Sur quoi s'érigeait le pouvoir patriarcal, la tyrannie du père la puissance du mâle? Sur une structure hiérarchique, le culte du chef, le mépris de la femme, la dévastation de la nation le viole et la violence oppressive. Ce pouvoir, l'histoire l'abandonne désormais dans une état avancé de délabrement: dans la communauté européenne, les régimes dictatoriaux ont disparu, l'armée et la police virent à l'assistance sociale, l'État se dissout dans l'eau troubles des affaires et l'absolutisme paternel n'est plus qu'un souvenir de guignol.
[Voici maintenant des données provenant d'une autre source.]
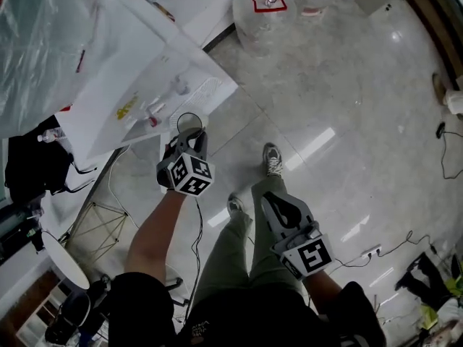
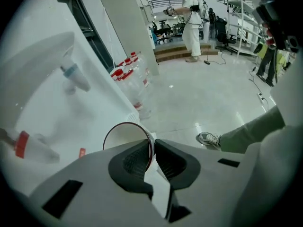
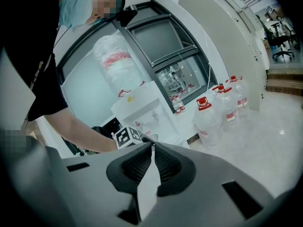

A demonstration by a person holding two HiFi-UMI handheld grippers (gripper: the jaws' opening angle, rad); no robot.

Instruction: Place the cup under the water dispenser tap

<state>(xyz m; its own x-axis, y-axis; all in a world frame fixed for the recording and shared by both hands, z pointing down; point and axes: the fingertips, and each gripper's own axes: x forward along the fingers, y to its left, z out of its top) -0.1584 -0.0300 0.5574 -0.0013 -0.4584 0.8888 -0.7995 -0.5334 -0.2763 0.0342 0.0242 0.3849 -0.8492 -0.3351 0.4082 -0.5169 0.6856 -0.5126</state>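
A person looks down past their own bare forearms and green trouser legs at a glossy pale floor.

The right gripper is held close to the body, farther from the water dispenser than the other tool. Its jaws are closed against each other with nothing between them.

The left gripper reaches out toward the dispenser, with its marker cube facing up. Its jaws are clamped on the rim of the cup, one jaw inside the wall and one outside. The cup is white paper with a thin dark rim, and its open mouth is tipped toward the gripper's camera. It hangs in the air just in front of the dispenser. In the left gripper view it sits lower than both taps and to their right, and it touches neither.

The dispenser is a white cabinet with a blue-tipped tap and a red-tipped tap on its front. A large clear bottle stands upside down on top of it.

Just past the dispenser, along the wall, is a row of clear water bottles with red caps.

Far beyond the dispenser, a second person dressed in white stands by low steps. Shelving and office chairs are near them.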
Il faut vraiment cultiver la sottise avec une faconde ministérielle pour ne pas révoquer sur-le champ un enseignement que le passé pétrit encore avec les ignobles levures du despotisme, du travail forcé, de la discipline militaire et de cette abstraction, dont l'étymologie - abstrahere, tirer hors de - dit assez l'exil de soi, la séparation d'avec la vie.
Elle agonise enfin, la société où l'on n'entrait vivant que pour apprendre à mourir. La vie reprend ses droits timidement comme si, pour la première fois dans l'histoire, elle s'inspirait d'un éternel printemps au lieu de se mortifier d'un hiver sans fin.
Odieuse d'hier, l'école n'est plus que ridicule. Elle fonctionnait implacablement selon les rouages d'un ordre qui se croyait immuable. Sa perfection mécanique brisait l'exubérance, la curiosité, la générosité des adolescents afin de les mieux intégrer dans les tiroirs d'une armoire que l'usure du travail changeait peu à peu en cercueil. Le pouvoir des choses l'emportait sur le désir des êtres.
La logique d'une économie alors florissante était imparable, comme l'égrènement des heures de survie qui sonnent avec constance le rappel de la mort. La puissance des préjugés, la force d'inertie, la résignation coutumière exerçaient si communément leur emprise sur l'ensemble des citoyens qu'en dehors de quelques insoumis, épris d'indépendance, la plupart des gens trouvaient leur compte dans la misérable espérance d'une promotion sociale et d'une carrière garantie jusqu'à la retraire.
Il ne manquait donc pas d'excellentes raisons pour engager l'enfant dans le droit chemin des convenances, puisque s'en remettre aveuglément à l'autorité professorale offrait à l'impétrant les lauriers d'une récompense suprême: la certitude d'un emploi et d'un salaire.